■ What this task involves
Reproduce exactly the opening lines of the listing, stopping after the line that contains "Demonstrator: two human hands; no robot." and including it.

□ □ □ □

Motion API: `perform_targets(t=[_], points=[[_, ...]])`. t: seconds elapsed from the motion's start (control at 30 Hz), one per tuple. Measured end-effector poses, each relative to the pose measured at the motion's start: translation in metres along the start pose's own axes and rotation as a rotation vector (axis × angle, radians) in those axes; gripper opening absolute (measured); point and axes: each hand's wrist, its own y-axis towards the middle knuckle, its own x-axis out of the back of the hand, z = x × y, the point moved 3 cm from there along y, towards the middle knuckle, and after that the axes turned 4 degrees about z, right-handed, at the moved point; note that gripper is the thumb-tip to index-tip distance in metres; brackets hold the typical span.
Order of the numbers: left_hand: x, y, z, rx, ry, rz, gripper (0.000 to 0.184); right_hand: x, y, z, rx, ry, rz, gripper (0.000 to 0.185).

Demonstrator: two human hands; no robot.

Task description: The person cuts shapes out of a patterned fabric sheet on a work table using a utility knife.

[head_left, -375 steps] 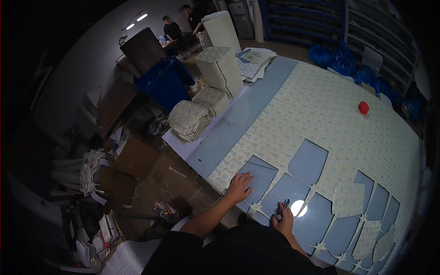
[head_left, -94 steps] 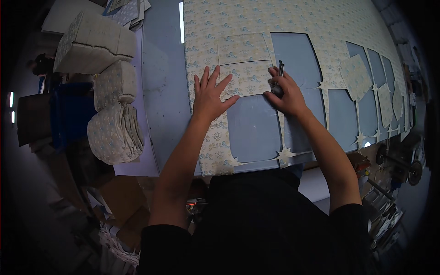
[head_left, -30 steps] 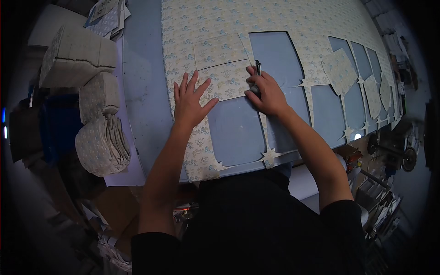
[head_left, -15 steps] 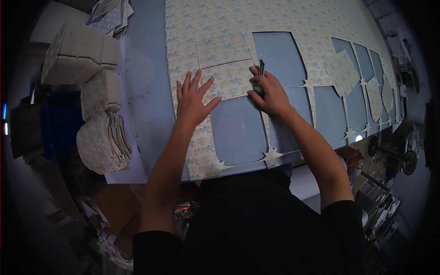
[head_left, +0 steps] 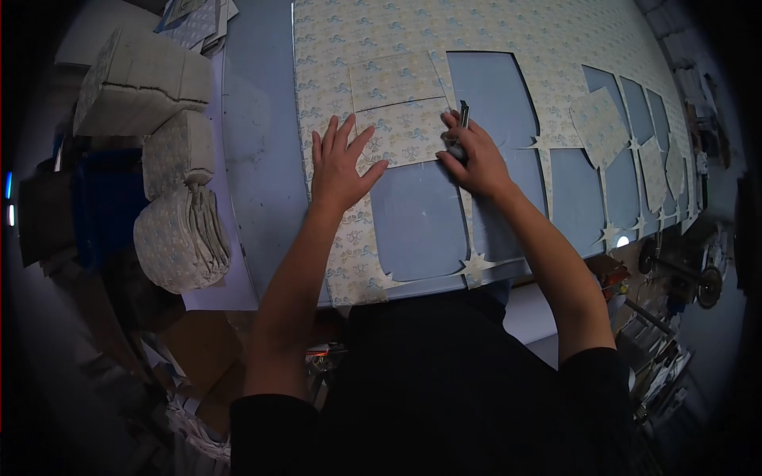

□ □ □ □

■ Output of the task
Motion API: `perform_targets(t=[_], points=[[_, ...]])`. t: seconds elapsed from the motion's start (control at 30 Hz), one per tuple. Measured end-effector poses, each relative to the pose measured at the motion's start: translation in metres along the start pose's own axes and rotation as a rotation vector (axis × angle, radians) in those axes; gripper opening absolute (measured); point and axes: each hand's wrist, its own y-axis towards the middle knuckle, its own x-axis out of the back of the hand, z = x × y, the point moved 3 cm from there along y, towards the middle knuckle, and after that the axes turned 4 degrees about z, right-handed, at the moved point; note that gripper is the thumb-tip to index-tip distance in metres; brackets hold the typical span.
Order of the numbers: left_hand: x, y, z, rx, ry, rz, gripper (0.000 to 0.184); right_hand: x, y, z, rx, ry, rz, gripper (0.000 to 0.185).

Demonstrator: two human hands; no robot.

No additional output is required.